Can a Cat Have a Cold: Symptoms and Treatment for a Cat Cold and Flu

A cat can get a cold, but it’s not as common as people think. For example, a cat can get a cold by getting sick from bacteria or viruses. Sometimes, a cat may experience sneezing, runny nose, coughing, and fever. A common cause of feline respiratory infections is the rhinovirus which is contagious to cats and people. While it’s not as frequent as other causes of illness in kitties, a cold can be very uncomfortable for your pet! 

Symptoms of Cold in Cats

Cats can get a cold by breathing in the cold air and then getting sick from catching a virus. So many cats catch viruses through contact with other people or animals, so keep your cat indoors as much as possible to limit its exposure to others.

When it comes to colds in cats, the most common symptoms are sneezing, coughing, and fever. Other symptoms can vary, but they typically include these three. So, suppose your cat is showing any of these symptoms. In that case, getting them checked out by a veterinarian as soon as possible is essential.

Some anecdotal evidence suggests that it might, while other sources say the cat will likely recover without significant issues. Ultimately, your cat should consult a veterinarian if they exhibit any signs of illness (such as fever, difficulty breathing, coughing up mucus, etc.) to get an accurate diagnosis and determine the best course of action.

Keeping your cat healthy is important not only for their emotional well-being but also for their physical health. Knowing the cold symptoms in cats can help you take the proper steps to ensure their safety and health. 

Treating Cold in Cats

There is no one-size-fits-all answer to this question, as the best way to treat a cold in a cat will vary depending on the severity of the infection and your pet’s specific needs. However, some common tips for treating a cold in cats include providing plenty of fluids and rest, using over-the-counter pain relievers such as ibuprofen or acetaminophen, and giving antibiotics if needed. 

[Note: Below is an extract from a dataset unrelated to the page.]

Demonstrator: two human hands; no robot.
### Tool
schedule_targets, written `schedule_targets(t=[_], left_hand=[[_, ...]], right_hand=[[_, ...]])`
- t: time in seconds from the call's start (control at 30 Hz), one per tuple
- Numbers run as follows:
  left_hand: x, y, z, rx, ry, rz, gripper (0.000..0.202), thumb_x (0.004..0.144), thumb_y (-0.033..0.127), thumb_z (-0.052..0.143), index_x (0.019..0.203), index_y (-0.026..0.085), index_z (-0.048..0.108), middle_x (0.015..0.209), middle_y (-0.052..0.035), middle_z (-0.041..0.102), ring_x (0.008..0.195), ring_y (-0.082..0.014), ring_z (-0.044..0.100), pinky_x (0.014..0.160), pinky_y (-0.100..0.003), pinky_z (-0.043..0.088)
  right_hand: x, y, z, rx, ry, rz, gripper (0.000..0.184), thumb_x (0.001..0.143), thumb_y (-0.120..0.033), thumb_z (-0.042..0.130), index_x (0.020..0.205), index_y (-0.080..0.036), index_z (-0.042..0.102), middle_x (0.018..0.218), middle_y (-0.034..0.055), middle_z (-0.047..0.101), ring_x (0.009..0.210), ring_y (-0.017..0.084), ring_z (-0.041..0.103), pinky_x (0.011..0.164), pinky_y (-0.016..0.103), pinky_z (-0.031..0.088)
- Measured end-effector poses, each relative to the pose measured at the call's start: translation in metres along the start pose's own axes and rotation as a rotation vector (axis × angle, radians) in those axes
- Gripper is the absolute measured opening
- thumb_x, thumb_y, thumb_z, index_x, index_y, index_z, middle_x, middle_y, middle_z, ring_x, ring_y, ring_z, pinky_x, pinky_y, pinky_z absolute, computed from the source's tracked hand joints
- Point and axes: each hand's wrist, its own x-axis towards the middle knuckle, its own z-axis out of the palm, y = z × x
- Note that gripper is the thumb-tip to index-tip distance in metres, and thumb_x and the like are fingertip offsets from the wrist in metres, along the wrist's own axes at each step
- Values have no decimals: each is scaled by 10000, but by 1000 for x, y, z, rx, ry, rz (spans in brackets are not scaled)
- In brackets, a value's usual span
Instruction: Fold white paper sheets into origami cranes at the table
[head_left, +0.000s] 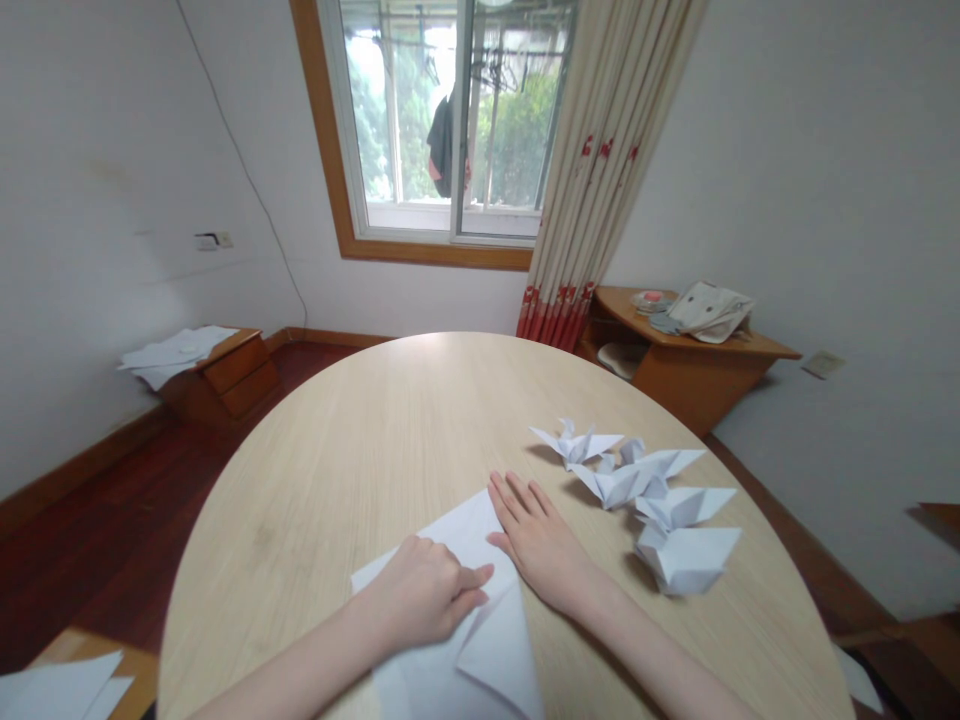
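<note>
A partly folded white sheet of paper (pixel 499 645) lies on the round table near its front edge. A raised fold runs across its lower right part. My left hand (pixel 431 590) rests on the sheet with its fingers curled in; the thumb and forefinger close on the paper beside that fold. Stretched out flat, my right hand (pixel 536 535) lies along the sheet's upper right edge, fingertips at its far corner. To the right of it stand several folded white paper cranes (pixel 686 560), grouped close together.
The round wooden table (pixel 322 450) fills the middle. A corner shelf (pixel 705 375) with a cloth bag (pixel 712 310) stands at the back right. Papers lie on a low drawer cabinet (pixel 236 375) at left, and more paper sheets (pixel 56 690) sit at the lower left.
</note>
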Motion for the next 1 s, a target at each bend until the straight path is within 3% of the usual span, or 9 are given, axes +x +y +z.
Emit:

If your cat has a cold, drink plenty of water and take the appropriate antibiotics if their veterinarian recommends. If there is no improvement in two days, consider taking them to the vet. 

See their veterinarian immediately if your cat shows other sick signs, such as sneezing, coughing, or rhinorrhea (runny nose). If your cat is sneezing, keep them inside as much as possible. 

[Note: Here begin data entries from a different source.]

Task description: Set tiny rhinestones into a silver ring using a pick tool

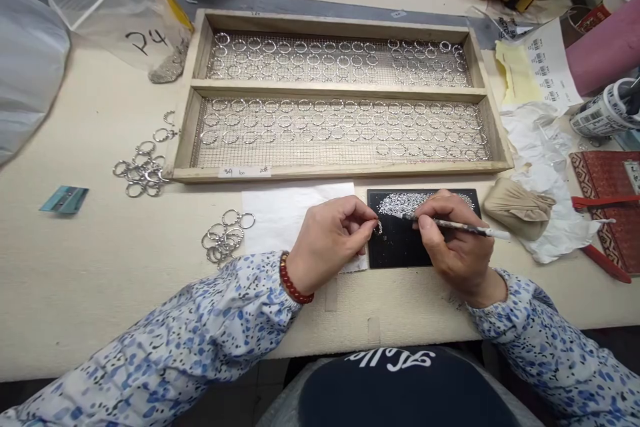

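Near the tabletop's (100, 267) front edge, the left hand (333, 240) pinches a ring (379, 228); the right hand (457, 247) grips a pen-like tool (474, 229), apparently picking beads (405, 203). Steady aim seems needed next.

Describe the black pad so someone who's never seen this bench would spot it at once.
Start at the big two-part wooden tray. Just on the near side of its right half, partly under the right hand, lies the black pad. Unlike the white paper to its left, it is dark and carries a spread of tiny glittering pieces.
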Demonstrator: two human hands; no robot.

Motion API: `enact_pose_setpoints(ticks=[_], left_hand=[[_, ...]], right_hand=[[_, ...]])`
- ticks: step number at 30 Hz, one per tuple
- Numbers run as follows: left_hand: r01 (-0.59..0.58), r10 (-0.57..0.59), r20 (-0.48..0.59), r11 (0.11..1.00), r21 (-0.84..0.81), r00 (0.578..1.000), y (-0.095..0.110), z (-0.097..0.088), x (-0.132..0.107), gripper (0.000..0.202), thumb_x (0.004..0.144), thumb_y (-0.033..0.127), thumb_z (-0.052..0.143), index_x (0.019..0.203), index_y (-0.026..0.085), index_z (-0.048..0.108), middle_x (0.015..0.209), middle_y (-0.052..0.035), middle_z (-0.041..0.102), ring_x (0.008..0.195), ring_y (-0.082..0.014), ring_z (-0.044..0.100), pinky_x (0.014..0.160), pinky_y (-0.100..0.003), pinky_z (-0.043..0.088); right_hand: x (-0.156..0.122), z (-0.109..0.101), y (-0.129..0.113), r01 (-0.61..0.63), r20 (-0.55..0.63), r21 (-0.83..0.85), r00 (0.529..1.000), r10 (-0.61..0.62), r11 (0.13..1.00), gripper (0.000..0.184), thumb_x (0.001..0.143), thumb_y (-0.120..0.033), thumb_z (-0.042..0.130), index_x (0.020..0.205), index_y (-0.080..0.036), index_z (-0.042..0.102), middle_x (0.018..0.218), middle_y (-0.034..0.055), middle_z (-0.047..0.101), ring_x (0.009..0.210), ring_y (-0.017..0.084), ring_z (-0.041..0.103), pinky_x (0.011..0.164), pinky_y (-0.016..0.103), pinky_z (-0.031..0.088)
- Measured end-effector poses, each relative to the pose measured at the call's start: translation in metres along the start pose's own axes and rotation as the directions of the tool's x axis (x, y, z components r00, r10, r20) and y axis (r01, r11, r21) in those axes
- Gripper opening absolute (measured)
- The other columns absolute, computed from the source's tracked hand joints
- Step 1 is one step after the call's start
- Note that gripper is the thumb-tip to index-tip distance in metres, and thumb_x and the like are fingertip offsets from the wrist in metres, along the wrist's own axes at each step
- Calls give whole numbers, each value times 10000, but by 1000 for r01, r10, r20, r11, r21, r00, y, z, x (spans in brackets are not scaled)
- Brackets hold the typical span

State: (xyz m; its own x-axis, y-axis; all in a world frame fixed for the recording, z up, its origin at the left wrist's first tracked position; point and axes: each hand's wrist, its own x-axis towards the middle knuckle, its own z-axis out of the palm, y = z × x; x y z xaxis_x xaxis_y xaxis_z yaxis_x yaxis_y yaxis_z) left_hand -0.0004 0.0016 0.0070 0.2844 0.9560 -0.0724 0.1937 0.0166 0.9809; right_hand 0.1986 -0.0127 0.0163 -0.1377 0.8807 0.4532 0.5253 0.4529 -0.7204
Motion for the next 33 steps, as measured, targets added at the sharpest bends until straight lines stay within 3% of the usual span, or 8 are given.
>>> enact_pose_setpoints(ticks=[8, 33], left_hand=[[-39, 39, -4, 999, 30, 999, 0, 1, 0, 52, 818, 109, 649, 783, 144, 667, 624, 20, 645, 434, -66, 582, 403, -150, 453], [-62, 63, -2, 996, 65, 998, 1, 0, -1, 71, 824, 91, 648, 783, 146, 667, 644, 8, 646, 484, -76, 566, 423, -161, 450]], right_hand=[[2, 2, -11, -26, 56, 300, 998, 10, 954, 141, 838, -84, 558, 870, -207, 619, 722, 10, 615, 694, 166, 593, 639, 356, 492], [1, 2, -8, 6, 58, 299, 998, -24, 954, 159, 819, -77, 563, 884, -211, 620, 758, 15, 607, 712, 172, 591, 643, 362, 496]])
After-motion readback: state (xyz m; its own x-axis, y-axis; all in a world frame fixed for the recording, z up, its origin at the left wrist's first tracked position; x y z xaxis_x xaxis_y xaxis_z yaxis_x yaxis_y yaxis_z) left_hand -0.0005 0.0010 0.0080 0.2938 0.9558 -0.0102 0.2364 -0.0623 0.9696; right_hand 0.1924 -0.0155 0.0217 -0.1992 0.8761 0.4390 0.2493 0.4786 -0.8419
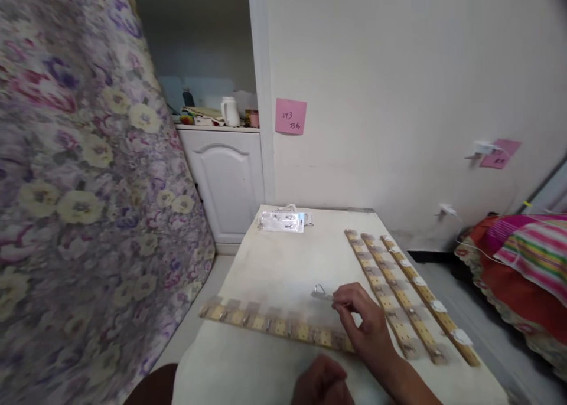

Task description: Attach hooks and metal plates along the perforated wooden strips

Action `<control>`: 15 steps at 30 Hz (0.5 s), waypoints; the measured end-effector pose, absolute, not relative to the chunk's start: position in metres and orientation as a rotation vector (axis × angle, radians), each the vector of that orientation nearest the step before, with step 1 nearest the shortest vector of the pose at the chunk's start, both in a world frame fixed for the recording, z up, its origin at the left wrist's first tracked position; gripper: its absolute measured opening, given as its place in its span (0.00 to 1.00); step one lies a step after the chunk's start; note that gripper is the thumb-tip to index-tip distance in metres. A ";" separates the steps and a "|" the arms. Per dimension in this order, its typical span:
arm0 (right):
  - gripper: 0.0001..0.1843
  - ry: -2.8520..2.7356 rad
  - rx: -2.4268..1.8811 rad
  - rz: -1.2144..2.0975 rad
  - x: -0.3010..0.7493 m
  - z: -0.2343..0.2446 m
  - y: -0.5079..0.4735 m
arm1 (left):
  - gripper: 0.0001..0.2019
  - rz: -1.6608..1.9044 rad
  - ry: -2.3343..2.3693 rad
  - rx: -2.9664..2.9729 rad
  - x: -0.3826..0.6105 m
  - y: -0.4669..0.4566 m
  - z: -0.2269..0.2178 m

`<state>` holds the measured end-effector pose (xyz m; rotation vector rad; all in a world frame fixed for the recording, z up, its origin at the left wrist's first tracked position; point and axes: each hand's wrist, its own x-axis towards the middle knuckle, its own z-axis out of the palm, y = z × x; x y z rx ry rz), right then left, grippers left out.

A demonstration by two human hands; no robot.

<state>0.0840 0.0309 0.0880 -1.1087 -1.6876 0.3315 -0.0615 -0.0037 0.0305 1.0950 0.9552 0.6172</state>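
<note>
My right hand (365,325) hovers over the white table (283,263), fingers pinched on a small metal hook (319,291). Just below it a wooden strip (274,325) with metal fittings lies crosswise near the front. My left hand (321,382) rests at the bottom edge, fingers curled into a loose fist; what it holds, if anything, is hidden. Three more wooden strips (410,296) lie side by side on the right of the table, some with white pads.
A clear packet of small metal parts (282,221) lies at the table's far edge. A flowered curtain (88,186) hangs left, a white cabinet (225,180) behind, a pink note (290,116) on the wall, striped bedding (522,263) right.
</note>
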 end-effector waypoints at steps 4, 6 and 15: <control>0.13 -1.738 -1.047 0.142 0.090 0.078 -0.003 | 0.20 1.003 0.873 0.791 -0.059 -0.012 0.072; 0.15 -1.763 -1.027 0.090 0.095 0.073 -0.014 | 0.20 1.083 0.836 0.679 -0.059 -0.013 0.090; 0.16 -1.901 -0.915 0.125 0.123 0.063 -0.034 | 0.10 1.014 0.827 0.753 -0.049 -0.019 0.106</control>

Clean surfaces and furniture regularly to help reduce the number of germs in the house. Provide plenty of warm shelters, food, water, and toys. Make sure to keep your cat warm and dry, and practice good hygiene habits to keep them healthy overall. 

You may require additional medical care if your cat seems incredibly ill or has an infected nose or throat. If your cat is experiencing severe symptoms such as fever, difficulty breathing, or seizures, please get in touch with a veterinarian immediately.

Difference Between Cold and Flu

The flu is a respiratory illness caused by the flu virus. Symptoms include fever, cough, sore throat, and body aches. Many people recover quickly without any severe side effects. Still, pneumonia or even death can occur in a few cases. The cold is an infection of the nose and throat that can make breathing difficult and cause sneezing, coughing, hoarseness, runny nose, and fever. 

However, unlike with the flu, where most people get better within two weeks without specialist help, if you do catch it, there are some things that you can do to speed up your recovery, including restorative sleep, drinking plenty of fluids, and avoiding giving germs a chance to build up. 

Symptoms of Flu in Cats

The flu symptoms in cats typically include fever, coughing, sneezing, and a dry cough. Some cats may also experience diarrhea or vomiting. 

If your cat exhibits any of these symptoms, it must be taken to the vet for evaluation. In addition to antibiotics, other treatments are available, such as rest and fluids, if necessary. 

If your cat shows any of the following signs, it’s essential to get them checked out by a vet: 

  • Fever above 101 degrees Fahrenheit and not responding to treatment
  • Coughing more than wet/productive cough or producing blood in their coughing episodes
  • Sneezing frequently and for long periods (over 20 minutes), unusual lethargy or reluctance to move

Cats that develop pneumonia may also show these signs.

Treating Flu in Cats

There are many ways to treat a cat with the flu, but the most important thing is to keep them hydrated and comfortable. Some people give their cats water; others use ice packs or cold compresses. If your cat looks pretty sick, call your veterinarian for advice. Some over-the-counter medications, such as acetaminophen or ibuprofen, can help cats with the flu. 

However, you should not use these medications without consulting a veterinarian because they can have adverse side effects on cats.

Cats are especially susceptible to the flu because they often lack immunity to certain strains of viruses. The best way to prevent your cat from getting the flu is by ensuring they have vaccinations against both human and feline flu (flu vaccines for both cats and dogs). If your cat contracts the flu, please consult your veterinarian about specific treatment recommendations.